TASK:
Would you retype the whole listing verbatim, keeping pictures out of it?

DATA BLOCK:
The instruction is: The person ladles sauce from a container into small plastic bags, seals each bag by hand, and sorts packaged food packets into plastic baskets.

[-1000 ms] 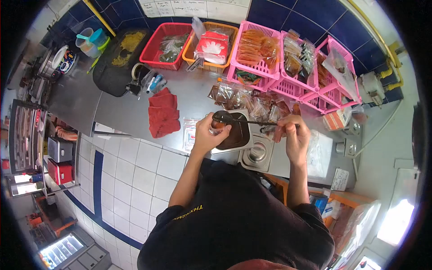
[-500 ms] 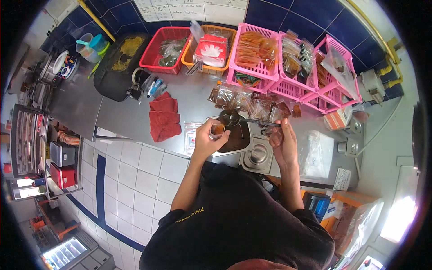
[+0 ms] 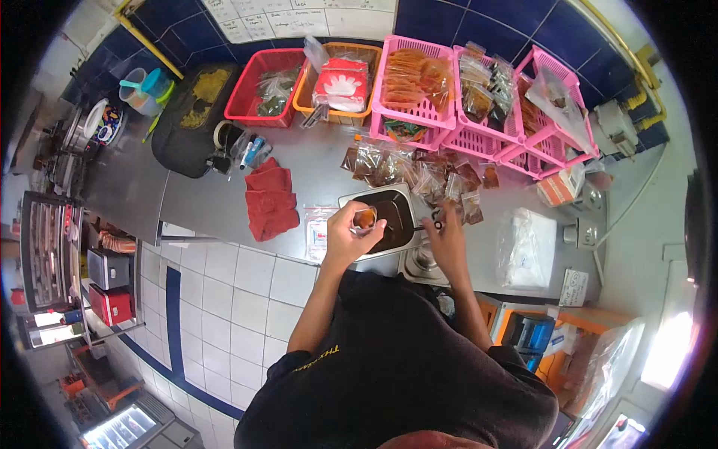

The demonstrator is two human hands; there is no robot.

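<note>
My left hand (image 3: pixel 353 238) is wrapped round a small clear bag (image 3: pixel 365 218) with brown sauce in it, over the left side of a steel tray (image 3: pixel 407 196) of dark sauce. At the tray's right edge is my right hand (image 3: pixel 446 238), its fingers close to the dark ladle handle (image 3: pixel 428 227); whether they still grip it is unclear. The ladle's bowl seems to lie in the sauce. Filled sauce bags (image 3: pixel 389 163) are spread behind the tray. A steel lid (image 3: pixel 423 258) sits partly under my right hand.
Pink baskets (image 3: pixel 479 138) stand along the back right, with an orange basket (image 3: pixel 303 97) and a red basket (image 3: pixel 233 101) beside them. A red cloth (image 3: pixel 271 202) and flat packets (image 3: pixel 318 232) lie left of the tray. Clear plastic bags (image 3: pixel 527 247) lie at the right.
The ladle has gone from above the bag down into the tray. My right hand has moved left and down towards the tray, while my left hand keeps holding the bag.
</note>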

WRITTEN ANSWER:
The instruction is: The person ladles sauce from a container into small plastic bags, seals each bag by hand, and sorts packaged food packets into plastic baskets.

[-1000 ms] 
[-500 ms] 
[+0 ms] 

The demonstrator is two human hands; there is no robot.

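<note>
My left hand (image 3: pixel 353 238) is wrapped round a small clear bag (image 3: pixel 365 218) with brown sauce in it, over the left side of a steel tray (image 3: pixel 407 196) of dark sauce. At the tray's right edge is my right hand (image 3: pixel 446 238), its fingers close to the dark ladle handle (image 3: pixel 428 227); whether they still grip it is unclear. The ladle's bowl seems to lie in the sauce. Filled sauce bags (image 3: pixel 389 163) are spread behind the tray. A steel lid (image 3: pixel 423 258) sits partly under my right hand.
Pink baskets (image 3: pixel 479 138) stand along the back right, with an orange basket (image 3: pixel 303 97) and a red basket (image 3: pixel 233 101) beside them. A red cloth (image 3: pixel 271 202) and flat packets (image 3: pixel 318 232) lie left of the tray. Clear plastic bags (image 3: pixel 527 247) lie at the right.
The ladle has gone from above the bag down into the tray. My right hand has moved left and down towards the tray, while my left hand keeps holding the bag.
</note>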

The output for this exercise is now complete.